Task brief: Repeat every line of the data verbatim.

+++

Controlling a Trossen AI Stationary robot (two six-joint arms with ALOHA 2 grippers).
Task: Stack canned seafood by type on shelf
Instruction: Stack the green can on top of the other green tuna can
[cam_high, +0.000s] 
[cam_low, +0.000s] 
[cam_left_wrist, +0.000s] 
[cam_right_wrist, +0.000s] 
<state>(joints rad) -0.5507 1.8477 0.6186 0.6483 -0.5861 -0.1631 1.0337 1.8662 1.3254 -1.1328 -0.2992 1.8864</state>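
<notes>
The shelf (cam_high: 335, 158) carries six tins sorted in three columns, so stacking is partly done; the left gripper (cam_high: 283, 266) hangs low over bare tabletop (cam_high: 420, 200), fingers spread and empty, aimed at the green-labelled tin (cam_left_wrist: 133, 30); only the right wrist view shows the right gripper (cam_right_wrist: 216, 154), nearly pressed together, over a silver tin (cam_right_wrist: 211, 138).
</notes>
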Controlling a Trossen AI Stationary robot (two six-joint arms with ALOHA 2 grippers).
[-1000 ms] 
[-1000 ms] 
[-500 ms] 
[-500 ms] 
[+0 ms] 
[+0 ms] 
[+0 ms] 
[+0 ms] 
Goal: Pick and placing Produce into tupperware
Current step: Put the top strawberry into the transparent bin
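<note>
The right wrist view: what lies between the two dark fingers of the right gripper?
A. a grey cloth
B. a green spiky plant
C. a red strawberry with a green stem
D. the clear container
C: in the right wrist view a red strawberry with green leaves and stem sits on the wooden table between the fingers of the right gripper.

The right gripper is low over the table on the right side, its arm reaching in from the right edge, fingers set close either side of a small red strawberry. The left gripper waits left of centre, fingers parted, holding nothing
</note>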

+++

Final answer:
Controlling a Trossen AI Stationary robot (two six-joint arms with ALOHA 2 grippers).
Task: Stack canned seafood by type on shelf
Instruction: Stack the green can on top of the other green tuna can
[cam_high, +0.000s] 
[cam_low, +0.000s] 
[cam_left_wrist, +0.000s] 
[cam_right_wrist, +0.000s] 
<state>(joints rad) -0.5507 1.8477 0.6186 0.6483 -0.5861 -0.1631 1.0337 1.8662 1.3254 -1.1328 -0.2992 1.8864</state>
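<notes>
The shelf (cam_high: 335, 158) carries six tins sorted in three columns, so stacking is partly done; the left gripper (cam_high: 283, 266) hangs low over bare tabletop (cam_high: 420, 200), fingers spread and empty, aimed at the green-labelled tin (cam_left_wrist: 133, 30); only the right wrist view shows the right gripper (cam_right_wrist: 216, 154), nearly pressed together, over a silver tin (cam_right_wrist: 211, 138).
</notes>
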Controlling a Trossen AI Stationary robot (two six-joint arms with ALOHA 2 grippers).
[-1000 ms] 
[-1000 ms] 
[-500 ms] 
[-500 ms] 
[+0 ms] 
[+0 ms] 
[+0 ms] 
[+0 ms] 
Goal: Pick and placing Produce into tupperware
Current step: Put the top strawberry into the transparent bin
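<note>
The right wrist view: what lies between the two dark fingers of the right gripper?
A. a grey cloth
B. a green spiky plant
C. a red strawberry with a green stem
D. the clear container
C: in the right wrist view a red strawberry with green leaves and stem sits on the wooden table between the fingers of the right gripper.

The right gripper is low over the table on the right side, its arm reaching in from the right edge, fingers set close either side of a small red strawberry. The left gripper waits left of centre, fingers parted, holding nothing
</note>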

The reply to this exercise is complete.